PATCH: change splay_tree_key & splay_tree_value types to void*

Wed Aug 30 01:42:00 GMT 2000

Mark Mitchell <mark@codesourcery.com> writes:

> I'm glad to see you working on this bounded-pointer stuff.  I don't
> know if I've mentioned it before, but I did a lot of work on run-time
> error-checking tools at CenterLine.  I'm going to love using your
> work.

Yes, I first saw mention of your Centerline roots a few weeks ago, and
look forward to more of your informed opinions.  I'm glad to hear
you're a supporter of this work, and am sure you'll continue show your
support through rapid response to BP patches!  8^)

> I would suggest you *do* go with the permissive thing here, unless the
> user specifically switches on a maximum paranoia flag.

At this time, I'm rather uncomfortable about the whole notion of
compromising with the enemy of bad code.  See below.

> The biggest problem with our error-checkers was always that they
> found too many almost bugs -- even when we tried to make them
> really, really lenient.

What exactly do you mean by "almost bug"?  Do you mean a questionable
programming practices that are legit for K&R, but deprecated for C89
and possibly outlawed for C99?  I call those real bugs.  While it is
true that you can persuade GCC to tolerate many such bugs and generate
executable regardless, I still think they're real bugs that ought to
be fixed.  Moreover, I think that the promise of using BPs provides
added incentive to fix them.  IMO, the offending code should be fixed,
rather than BPs made more lenient.

Besides those attributable to K&Risms such as lack of prototypes and
pointer/int casts, what other varieties of "almost bugs" stand out in
your memory?  I'm particularly interested in things that might trip
bounds checking in otherwise clean code.  I'll work very hard to make
BPs flawless for clean code.  I don't want to work very hard (yet) to
dumb-down BPs so that they sort-of work for dirty code.

> For example, this K&R code:
> 
>   foo_p(s) { 
>     return strcmp (s, "foo") == 0;
>   }
> 
> will otherwise likely give a false positive.

Ugh!  I really don't want to work very hard to accommodate this
sort of code for BPs... at least not yet.

> Another strategy would be to use a special bounds token that says
> "integer converted to pointer" and interpret it strictly in most
> places, but leniently inside the string functions.  I'm actually
> serious about this -- ugly as it seems.  I think it might be the best
> strategy.  Special-casing certain library functions was definitely
> done in CenterLine's tools.

Since Centerline was struggling to make a profit in a tough business,
I expect that it needed to accept challenges that I hope GCC+glibc can
avoid.

> It's hard to do source-assisted run-time error-checking in programs
> that aren't typesafe -- and programs that cast integers to pointers
> and back are included in that category.

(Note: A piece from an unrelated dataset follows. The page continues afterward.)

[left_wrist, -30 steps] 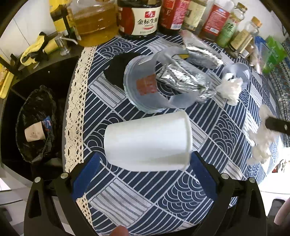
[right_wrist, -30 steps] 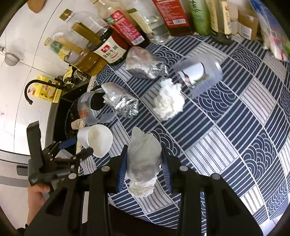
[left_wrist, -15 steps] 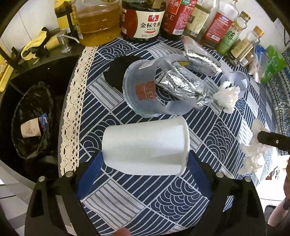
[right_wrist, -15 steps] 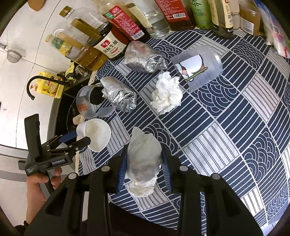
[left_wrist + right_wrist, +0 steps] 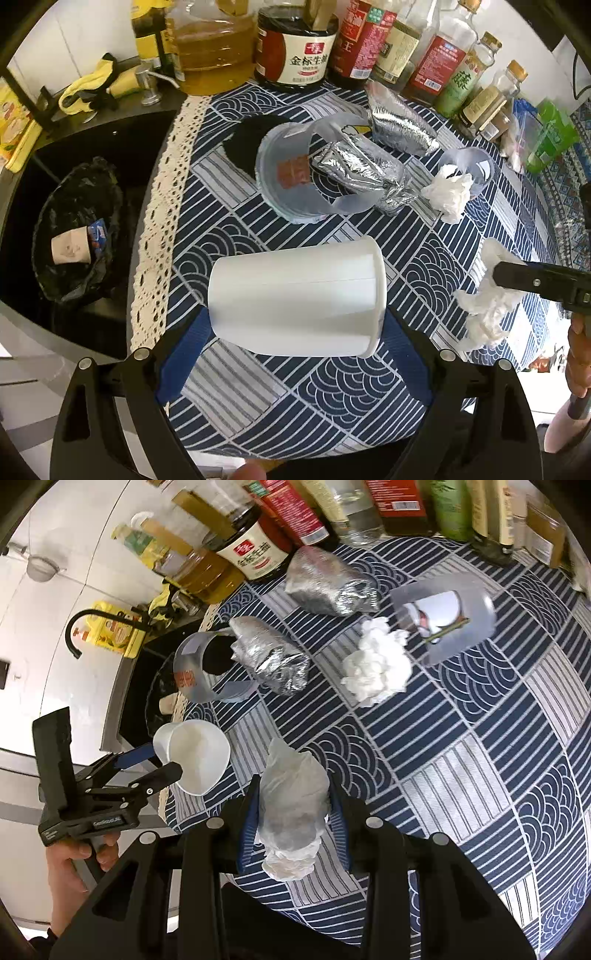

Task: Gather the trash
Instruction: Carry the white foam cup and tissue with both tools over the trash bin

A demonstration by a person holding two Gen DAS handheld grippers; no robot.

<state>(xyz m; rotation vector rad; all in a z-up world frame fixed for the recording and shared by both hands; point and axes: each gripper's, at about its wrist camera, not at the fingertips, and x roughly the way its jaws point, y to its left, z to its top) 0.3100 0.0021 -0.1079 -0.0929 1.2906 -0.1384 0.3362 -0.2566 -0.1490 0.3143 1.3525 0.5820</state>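
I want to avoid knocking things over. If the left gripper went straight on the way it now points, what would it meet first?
Probably the blue patterned tablecloth just beyond the white paper cup held in the left gripper. The cut plastic bottle lies farther along; depth is hard to judge.

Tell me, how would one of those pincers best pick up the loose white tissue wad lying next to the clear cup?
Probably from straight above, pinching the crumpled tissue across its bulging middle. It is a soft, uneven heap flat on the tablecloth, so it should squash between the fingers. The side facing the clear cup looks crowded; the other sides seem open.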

Exactly.  I think of BPs as a testing strategy that is available for
programs that have already achieved a standard of type safety through
rigorous use of function prototypes and proper casting.  A program
that hasn't yet achieved some minimal standard of conformance to
modern C practice just isn't ready yet, and there's much that can be
accomplished with static analysis tools, such as GCC's warnings.

> For maximum win, our "pointer
> descriptors" (which contained not only bound information, but also
> type information) were recoverable -- if there was no descriptor
> available for a pointer, and you had certain switches on, the run-time
> system (which also controlled malloc, in order to do leak-detection,
> etc.) would go looking for a pointer descriptor by using the pointers
> address.

Very cool in concept, but likely very slow at runtime and difficult to
implement, I expect.

> I guess my overall point is that I bet this problem will exist in user
> packages.  splay-tree.h isn't really part of GCC -- it's just a
> library.  If that library causes false positives then so will other
> libraries; I don't think splay-tree.h is that unique a beast.

No, not uniquely flawed, but neither is it uniquely unfixable.  I
proposed three fixes already, and submitted patches for two of them.
The patch with `#if __BOUNDED_POINTERS__' should be a good interim
solution that allows full checking of GCC.  A more involved fix that
involves a union and works with any architecture can come later, if
desired.  Just because C lets you get away with indiscriminate
pointer/int casts doesn't mean that I think we should tolerate such
practices.

I ought to put this in the BP project page:

	BPs are a grownup tool for grownup programs.  Your program is
	grownup when it substantially passes static analysis checkers
	such as GCC with lots of warnings, or better yet, something
	like lint.  If it's not grownup, help it to grow by using
	static analysis until it is clean.  After that, the program
	can graduate to dynamic bounds checking.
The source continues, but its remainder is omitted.